▶ _Task statement_
For any picture in the lines below, please leave it out and copy the rest exactly.

(Records for the task Opens)

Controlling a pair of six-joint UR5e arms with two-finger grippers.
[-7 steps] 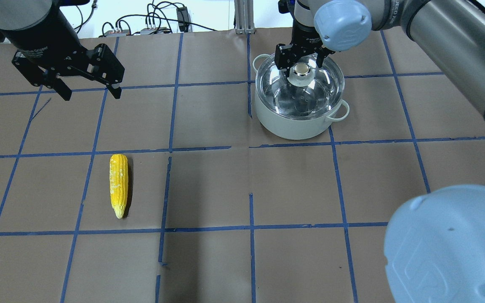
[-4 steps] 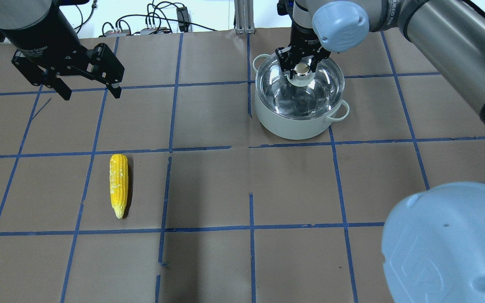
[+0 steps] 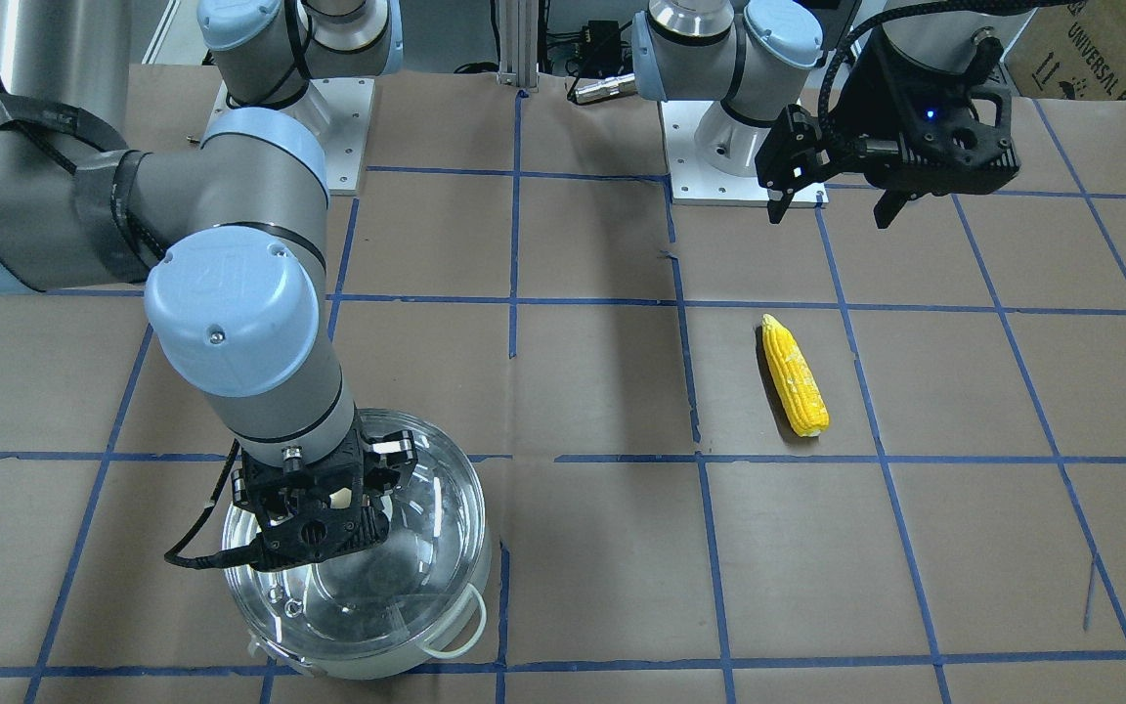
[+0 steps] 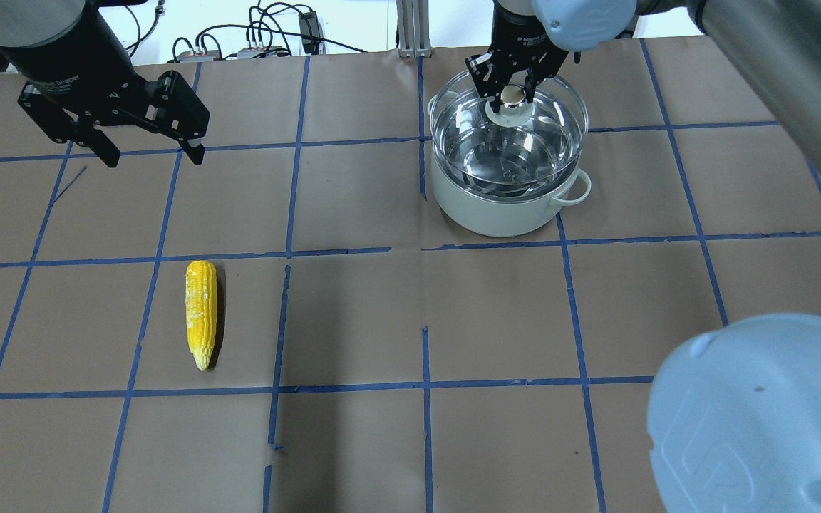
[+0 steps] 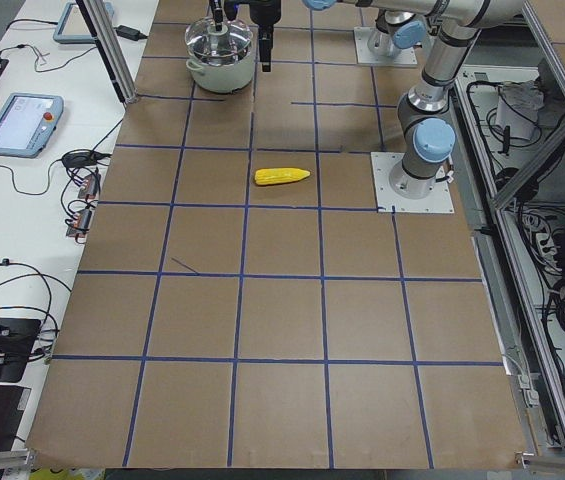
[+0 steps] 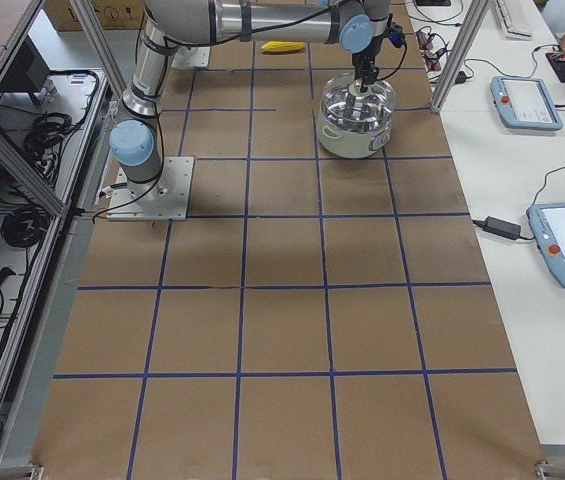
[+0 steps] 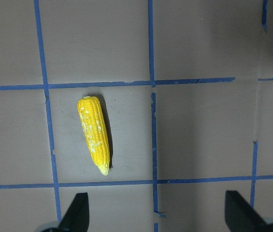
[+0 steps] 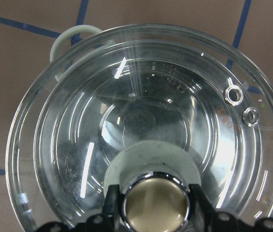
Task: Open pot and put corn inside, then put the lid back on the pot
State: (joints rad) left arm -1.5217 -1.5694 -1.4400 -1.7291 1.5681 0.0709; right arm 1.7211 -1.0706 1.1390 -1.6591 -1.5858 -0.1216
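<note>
The pale pot (image 4: 496, 210) stands at the far right of the table, also in the front-facing view (image 3: 368, 670). My right gripper (image 4: 511, 96) is shut on the cream knob (image 8: 155, 203) of the glass lid (image 4: 549, 132) and holds the lid a little above the pot's rim; the lid (image 3: 431, 528) hangs roughly level. The yellow corn (image 4: 201, 313) lies on the table at the near left, point towards me; it also shows in the left wrist view (image 7: 94, 133). My left gripper (image 4: 152, 157) is open and empty, hovering above the table beyond the corn.
Blue tape lines grid the brown table. Cables and small boxes (image 4: 261, 43) and an aluminium post (image 4: 410, 28) stand at the far edge. My right arm's elbow (image 4: 760, 413) fills the near right corner. Teach pendants (image 6: 527, 100) lie on a side table.
My right gripper closed on the lid's knob and raised the lid off the pot. The left gripper and the corn have not moved.
</note>
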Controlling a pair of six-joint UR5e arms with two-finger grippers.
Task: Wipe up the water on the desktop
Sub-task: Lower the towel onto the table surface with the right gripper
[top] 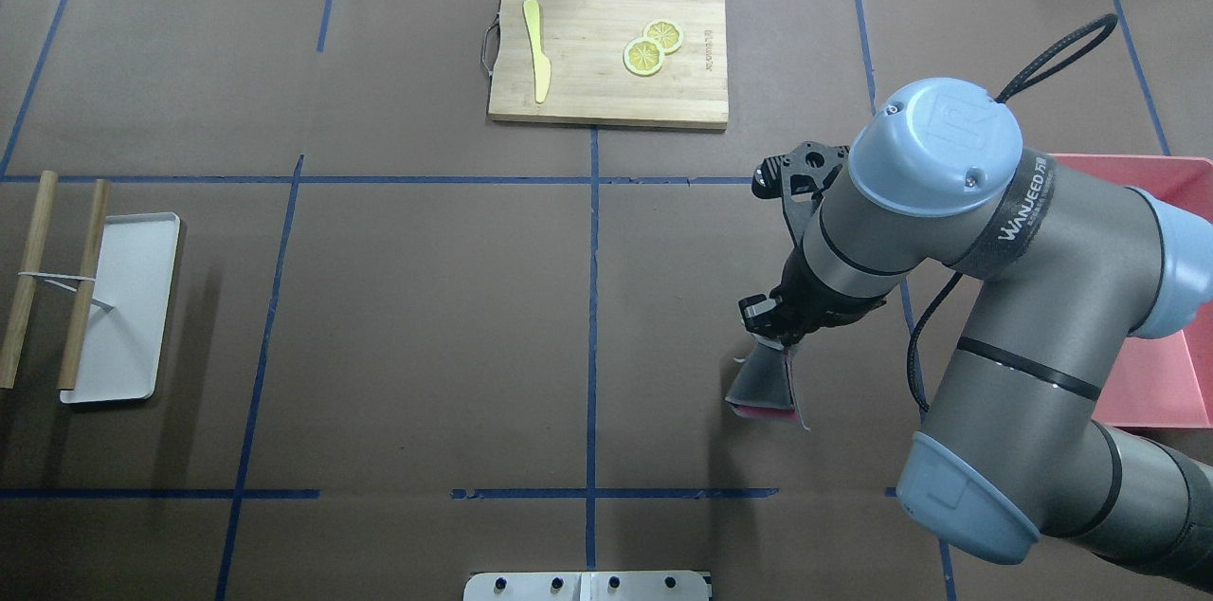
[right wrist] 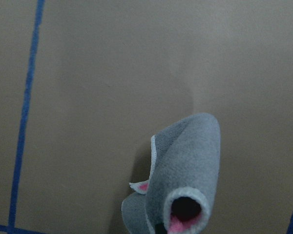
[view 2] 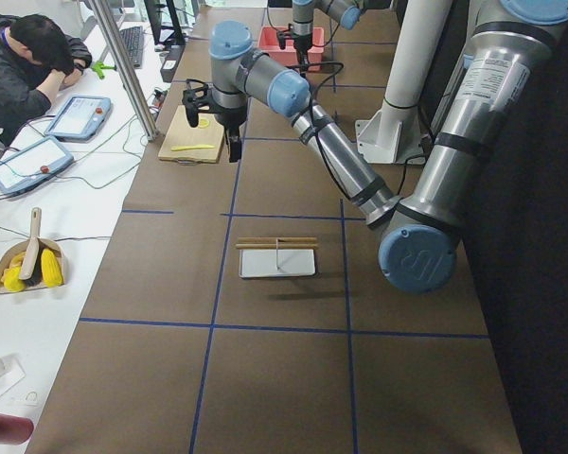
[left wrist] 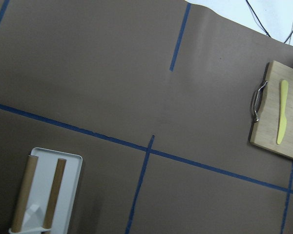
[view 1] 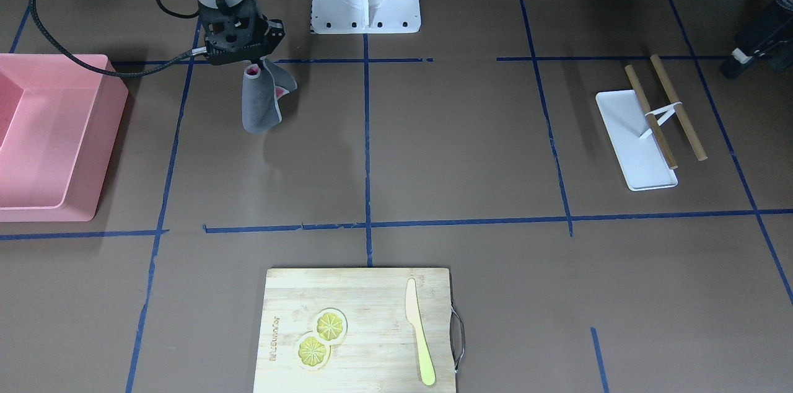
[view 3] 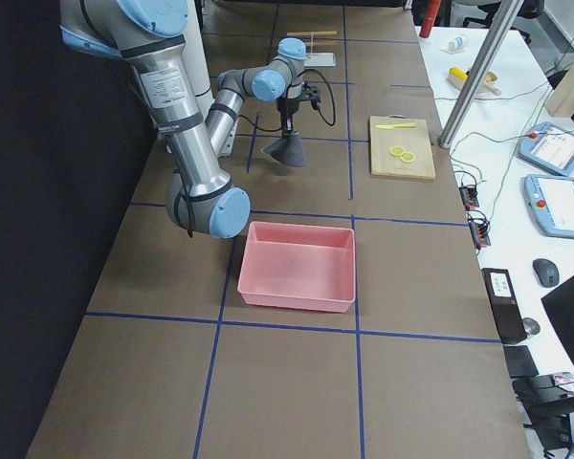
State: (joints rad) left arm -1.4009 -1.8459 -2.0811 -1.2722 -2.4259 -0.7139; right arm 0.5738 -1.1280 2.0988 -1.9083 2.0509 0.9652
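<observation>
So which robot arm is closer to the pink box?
Right. The right arm hangs just beside the pink box, its jaws holding a gray cloth. The left arm is high over the desktop's other end, by the white tray.

Noted across from me: a white bench (view 2: 66,303) runs along the long side, with a metal pole (view 2: 123,71) standing at its edge. On it lie two handheld control tablets (view 2: 80,115), loose cables and a keyboard (view 2: 133,43). A dark-jacketed person (view 2: 24,66) sits slumped at it. Behind me is a black panel (view 3: 38,239). Lighting is even, shadows soft.
</observation>
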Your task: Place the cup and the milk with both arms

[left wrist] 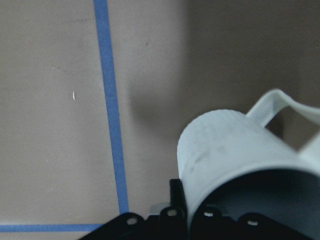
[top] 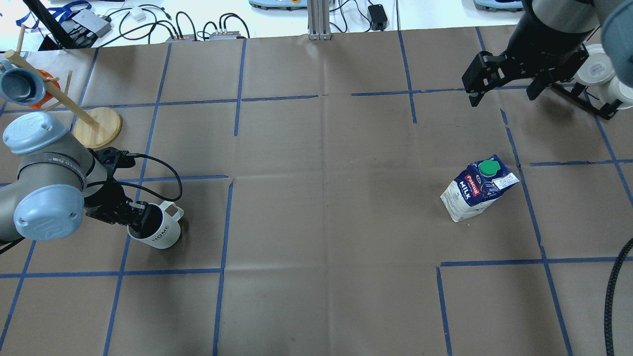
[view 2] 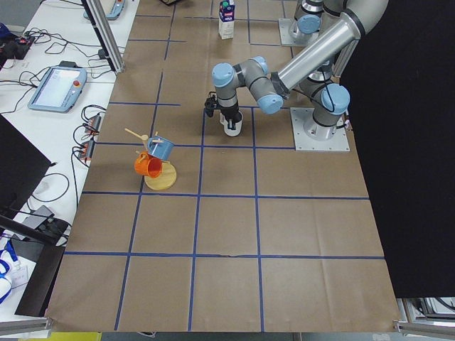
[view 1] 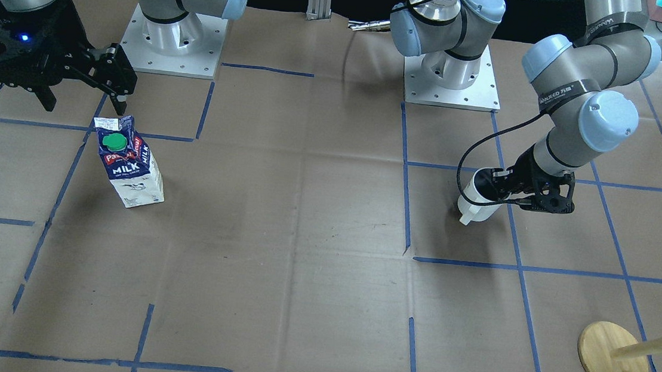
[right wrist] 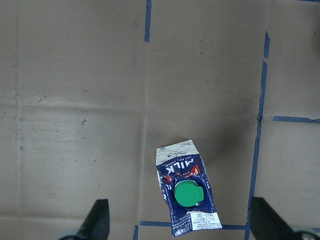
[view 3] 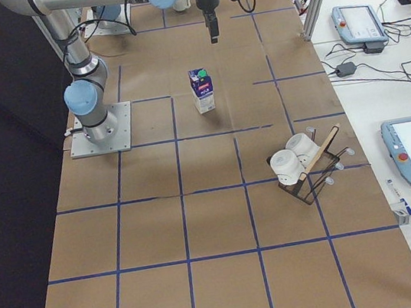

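The cup (top: 162, 228), a white mug with a dark inside, is tilted low over the table at the robot's left; it also shows in the front view (view 1: 477, 197) and the left wrist view (left wrist: 235, 150). My left gripper (top: 134, 217) is shut on its rim, handle pointing away from the gripper. I cannot tell if the cup touches the table. The milk (top: 477, 190) stands upright alone on the robot's right, green cap up, also in the front view (view 1: 129, 162) and the right wrist view (right wrist: 186, 192). My right gripper (top: 502, 96) is open and empty, high above and beyond the milk.
A wooden mug tree (top: 101, 126) with a blue and an orange cup stands beyond the left arm. A black rack with white cups (view 3: 300, 164) sits at the robot's right end. Both arm bases (view 1: 173, 40) (view 1: 451, 74) are at the robot's edge.
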Motion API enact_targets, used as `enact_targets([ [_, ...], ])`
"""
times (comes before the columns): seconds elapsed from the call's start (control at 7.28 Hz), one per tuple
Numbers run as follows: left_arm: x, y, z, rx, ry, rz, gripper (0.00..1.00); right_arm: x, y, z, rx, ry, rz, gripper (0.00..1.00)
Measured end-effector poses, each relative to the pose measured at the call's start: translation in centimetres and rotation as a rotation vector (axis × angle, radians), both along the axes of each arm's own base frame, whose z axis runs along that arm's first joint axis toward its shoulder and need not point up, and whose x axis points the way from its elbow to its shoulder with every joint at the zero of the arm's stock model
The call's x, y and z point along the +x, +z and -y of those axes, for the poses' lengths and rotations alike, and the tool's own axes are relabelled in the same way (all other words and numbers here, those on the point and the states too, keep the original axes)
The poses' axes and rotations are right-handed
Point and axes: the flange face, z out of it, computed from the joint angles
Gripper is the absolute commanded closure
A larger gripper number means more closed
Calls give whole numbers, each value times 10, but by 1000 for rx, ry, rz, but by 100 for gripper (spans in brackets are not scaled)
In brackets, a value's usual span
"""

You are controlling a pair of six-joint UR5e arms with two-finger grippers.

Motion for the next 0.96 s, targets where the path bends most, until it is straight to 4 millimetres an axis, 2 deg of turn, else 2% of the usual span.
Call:
enact_targets([
  [0.14,-11,19,17,-30,-8,12,100,0,0,0,0,0,1,0],
  [0.41,-62,54,53,-92,-14,35,100,0,0,0,0,0,1,0],
  [0.69,-111,64,81,-127,-15,17,100,1,-2,0,4,1,2,0],
  [0.96,-153,63,116,-145,-11,-14,100,1,-5,-1,11,2,2,0],
])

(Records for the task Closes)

▶ _Answer for this exercise_
Controlling a pair of six-joint UR5e arms with two-finger grippers.
[-7 steps] 
[-4 steps] 
[+0 steps] 
[+0 steps] 
[+0 steps] 
[+0 steps] 
[+0 steps] 
[+0 steps] 
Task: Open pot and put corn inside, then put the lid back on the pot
State: (joints rad) left arm -1.5217 -1.5694 -1.4400 -1.7291 1.5681 0.0709; right arm 1.7211 -1.0706 1.1390 -1.6591 -1.5858 -0.1216
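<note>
The pale pot (image 4: 496, 210) stands at the far right of the table, also in the front-facing view (image 3: 368, 670). My right gripper (image 4: 511, 96) is shut on the cream knob (image 8: 155, 203) of the glass lid (image 4: 549, 132) and holds the lid a little above the pot's rim; the lid (image 3: 431, 528) hangs roughly level. The yellow corn (image 4: 201, 313) lies on the table at the near left, point towards me; it also shows in the left wrist view (image 7: 94, 133). My left gripper (image 4: 152, 157) is open and empty, hovering above the table beyond the corn.
Blue tape lines grid the brown table. Cables and small boxes (image 4: 261, 43) and an aluminium post (image 4: 410, 28) stand at the far edge. My right arm's elbow (image 4: 760, 413) fills the near right corner. Teach pendants (image 6: 527, 100) lie on a side table.
My right gripper closed on the lid's knob and raised the lid off the pot. The left gripper and the corn have not moved.
</note>
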Controlling a pair of six-joint UR5e arms with two-finger grippers.
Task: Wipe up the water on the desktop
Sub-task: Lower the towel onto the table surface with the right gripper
[top] 
[right wrist] 
[view 2] 
[left wrist] 
[view 1] 
[view 3] 
State: (joints rad) left arm -1.4009 -1.8459 -2.0811 -1.2722 -2.4259 -0.7139; right arm 0.5738 -1.1280 2.0988 -1.9083 2.0509 0.9652
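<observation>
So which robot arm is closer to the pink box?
Right. The right arm hangs just beside the pink box, its jaws holding a gray cloth. The left arm is high over the desktop's other end, by the white tray.

Noted across from me: a white bench (view 2: 66,303) runs along the long side, with a metal pole (view 2: 123,71) standing at its edge. On it lie two handheld control tablets (view 2: 80,115), loose cables and a keyboard (view 2: 133,43). A dark-jacketed person (view 2: 24,66) sits slumped at it. Behind me is a black panel (view 3: 38,239). Lighting is even, shadows soft.
</observation>
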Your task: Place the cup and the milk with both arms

[left wrist] 
[top] 
[view 2] 
[view 1] 
[right wrist] 
[view 3] 

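The cup (top: 162, 228), a white mug with a dark inside, is tilted low over the table at the robot's left; it also shows in the front view (view 1: 477, 197) and the left wrist view (left wrist: 235, 150). My left gripper (top: 134, 217) is shut on its rim, handle pointing away from the gripper. I cannot tell if the cup touches the table. The milk (top: 477, 190) stands upright alone on the robot's right, green cap up, also in the front view (view 1: 129, 162) and the right wrist view (right wrist: 186, 192). My right gripper (top: 502, 96) is open and empty, high above and beyond the milk.
A wooden mug tree (top: 101, 126) with a blue and an orange cup stands beyond the left arm. A black rack with white cups (view 3: 300, 164) sits at the robot's right end. Both arm bases (view 1: 173, 40) (view 1: 451, 74) are at the robot's edge.
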Motion API enact_targets, used as `enact_targets([ [_, ...], ])`
"""
times (comes before the columns): seconds elapsed from the call's start (control at 7.28 Hz), one per tuple
Numbers run as follows: left_arm: x, y, z, rx, ry, rz, gripper (0.00..1.00); right_arm: x, y, z, rx, ry, rz, gripper (0.00..1.00)
Measured end-effector poses, each relative to the pose measured at the call's start: translation in centimetres and rotation as a rotation vector (axis × angle, radians), both along the axes of each arm's own base frame, whose z axis runs along that arm's first joint axis toward its shoulder and need not point up, and whose x axis points the way from its elbow to its shoulder with every joint at the zero of the arm's stock model
The call's x, y and z point along the +x, +z and -y of those axes, for the poses' lengths and rotations alike, and the tool's own axes are relabelled in the same way (all other words and numbers here, those on the point and the states too, keep the original axes)
The poses' axes and rotations are right-handed
Point and axes: the flange face, z out of it, computed from the joint angles
Gripper is the absolute commanded closure
A larger gripper number means more closed
Calls give whole numbers, each value times 10, but by 1000 for rx, ry, rz, but by 100 for gripper (spans in brackets are not scaled)
In brackets, a value's usual span
"""

You are controlling a pair of six-joint UR5e arms with two-finger grippers.

Motion for the next 0.96 s, targets where the path bends most, until it is straight to 4 millimetres an axis, 2 deg of turn, else 2% of the usual span.
Call:
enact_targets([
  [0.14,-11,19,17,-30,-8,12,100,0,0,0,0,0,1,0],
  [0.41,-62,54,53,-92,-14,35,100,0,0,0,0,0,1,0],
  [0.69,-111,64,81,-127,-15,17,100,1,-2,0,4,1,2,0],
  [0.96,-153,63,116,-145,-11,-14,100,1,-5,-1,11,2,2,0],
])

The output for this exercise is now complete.